Он указал ей также, почти против них, их старый дом на Дойвер, почерневший и раскрашенный среди занавесей из деревьев на набережной. Он казался маленьким, со своею укороченною тенью, похудевшим и измученным, точно железная драгоценность. Впрочем, некоторые детали выделялись. Они сочли окна, неожиданно волнуясь, глядя друг на друга с пламенным взором, устами, готовыми для поцелуя. Их взгляды одновременно остановились на незабвенной комнате. Благодаря этому постоянному общению влюбленных, они оба, в одно и то же время, подумали об одном и том же. Мгновенно все воспоминания поднялись к ним снизу. Стекла брачной комнаты засветились, прозрачные и возбуждающие. Это было пламенное представление их первой ночи, их первых поцелуев.
Они обнялись. Годеливе казалось, что город отстранялся, уменьшался, переставал существовать, в то время как они оба, обнявшись, поднимались еще выше, покинули уже башню, растворялись под ласками ветра и облаков, достигали неба…
Между тем час игры наступил. Жорис сел за клавиши. Годелива слушала, сначала разочарованная. В игре ничего не было, кроме резкого и отрывистого концерта, казавшегося таким нежным на улицах города, только благодаря расстоянию. Ведь отдаление создаст тоску! Колокола наверху пронзительно звучали, как деревенский хор певцов, поющих наудачу.
Однако Жорис играл как можно лучше, возбуждался в честь Годеливы. Зазвучали басы в древних фламандских песнях: лучше, чем сопрано колокольчиков, напоминавших ангельские звуки только на отдалении, большие колокола исполняли благородные мелодии, подобные шуму органа и леса и увлекшие Годеливу. Она отдалась этому звучному пению, которое /Корне создавал для нее и в котором как бы изливалась его душа.
Вся башня воспевала любовь!
Некоторые редкие прохожие на площадях, несколько праздных жителей в своих домах одни только обратили внимание на эту помолодевшую музыку, на эти цветы звуков, падавшие как бы освеженными на крыши и улицы. Какая неожиданная весна расцвела там, на высоте? Что такое произошло со старыми колоколами, что они пели так громко, точно лихорадочный румянец покрывал их черную бронзу?
Когда Жорис кончил, он повел Годеливу к маленькой лестнице, поднимающейся на самую высокую площадку, — еще несколько ступенек… Годелива увидела тогда дортуары колоколов, все расположенные там колокола с их надписями, датами, гербами, вылитыми на металле. Здесь была видна различная медная окись веков: тоны офорта, странная оксидировка, ржавчина, как бы светотень Рембрандта. Урны еще двигались, точно дрожали от пения. Один огромный колокол в особенности привлек внимание Годеливы; он был выше ее и висел на массивных перекладинах. Он был весь покрыт рельефными украшениями… Годелива хотела подойти к нему. Жорис быстро остановил ее, увел прочь.
— Нет, не ходи туда!..
Его голос задрожал от внезапного волнения. Это был страшный колокол, колокол Сладострастия, со столькими опрокинутыми телами, сосуд, полный греха, дароносица ада. Годелива не должна была узнать о нем. Ее глаза были слишком чисты, чтобы увидеть этот неподвижный разврат. К тому же колокол Сладострастия был колоколом Барбары. Этот колокол искусил его, сблизил с Барбарой, был причиною всего его несчастья. Годеливе не следовало подходить к нему.
Жорис увел ее, проводил к другому колоколу, к тому, который звонит часы, так как скрип проволок, приводящих в движение молотки, предупредил его… Через минуту огромный молоток поднялся, затем ударил по звучному металлу. Можно было бы подумать, что удар посоха поразил безмолвие. Час пробил.
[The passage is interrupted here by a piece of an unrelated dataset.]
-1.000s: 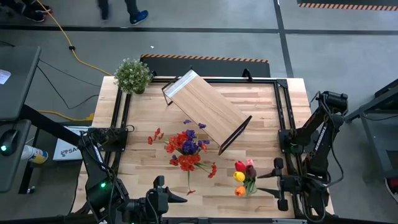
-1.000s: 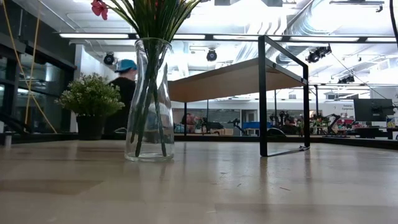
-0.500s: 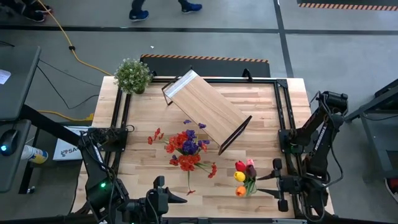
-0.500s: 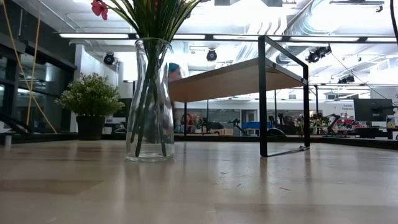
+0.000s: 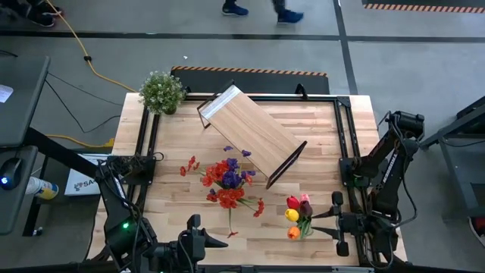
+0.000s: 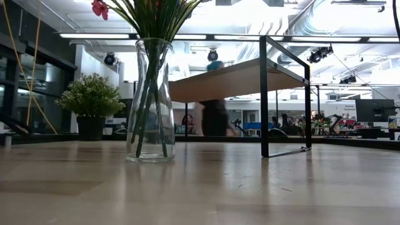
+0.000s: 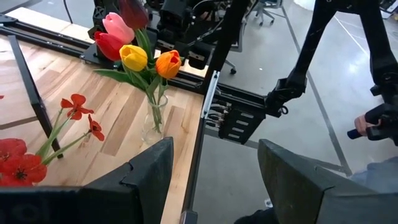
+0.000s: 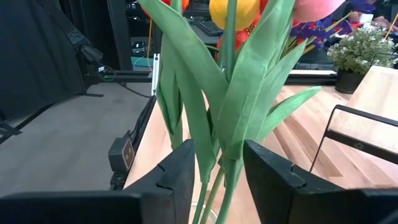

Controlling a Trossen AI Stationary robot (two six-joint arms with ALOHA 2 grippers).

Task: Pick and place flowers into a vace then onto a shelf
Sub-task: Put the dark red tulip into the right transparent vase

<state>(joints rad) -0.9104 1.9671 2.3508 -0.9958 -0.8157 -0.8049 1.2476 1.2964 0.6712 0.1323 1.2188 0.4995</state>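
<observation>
Dark fingers of the right gripper (image 8: pixel 214 180) stand parted, gripping nothing, with the green stems of the tulips (image 5: pixel 298 210) just ahead of the gap, apart from both fingers; those tulips stand in a small glass vase (image 7: pixel 153 124) near the table's front right edge; the left gripper (image 7: pixel 214 180) waits at the front left, released likewise; red and purple flowers (image 5: pixel 227 182) fill a taller vase (image 6: pixel 150 100) mid-table; the shelf (image 5: pixel 251 133) stands behind it, set diagonally.

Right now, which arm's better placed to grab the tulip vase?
Right. The right gripper is open, right beside the tulip vase, whose stems fill its wrist view. The left gripper waits at the near edge, open, farther away.
</observation>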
Жорис и Годелива слушали, став серьезными. Прошел целый час, невозвратный час, который они никогда не могли уже забыть или пережить снова, самый чудный час в их жизни, самый возвышенный час их любви, поднявшейся так же высоко, как башня.
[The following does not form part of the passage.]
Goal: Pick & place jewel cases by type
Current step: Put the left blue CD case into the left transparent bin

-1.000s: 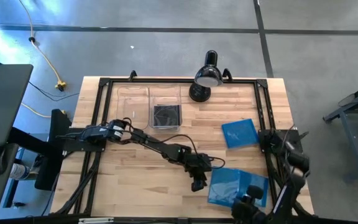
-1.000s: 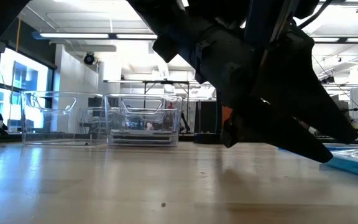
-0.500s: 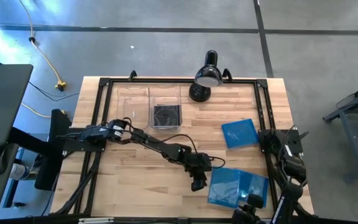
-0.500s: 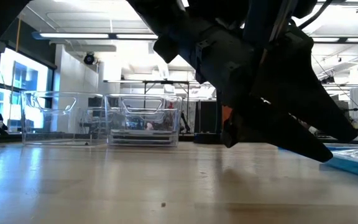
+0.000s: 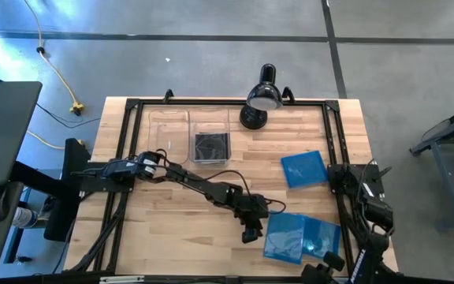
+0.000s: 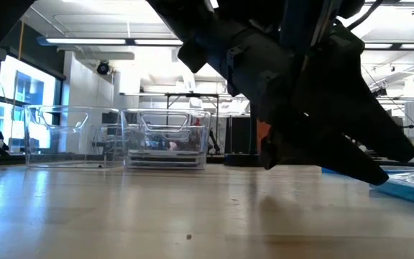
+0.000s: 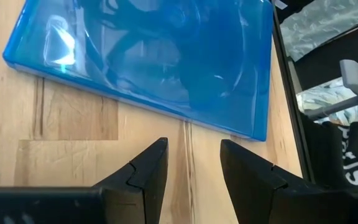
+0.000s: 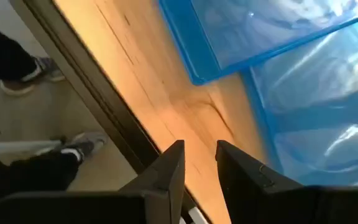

Быстро возвращаясь по ступенькам лестницы, уже охваченные страхом за будущее, они сознавали, что спускаются с высоты своей любви…
Глава IX
Барбара вернулась через месяц. Ее здоровье, тем более — ее настроение, вовсе не улучшилось. Приготовления к отъезду, расстройство нервов во время путешествия, — все это, как всегда, снова раздражало ее. Она казалась еще более нервной, возбужденной. Ее лицо стало бледным. Жорис подумал об ее слишком красном ротике, теперь поблекшем. Будущее представлялось ему мрачным от угроз и тревог.
Но любовь Годеливы восполняла все. На нее также подействовало возвращение сестры, и она сказала об этом Жорису.
— Что из этого, если ты со мной? — ответил он.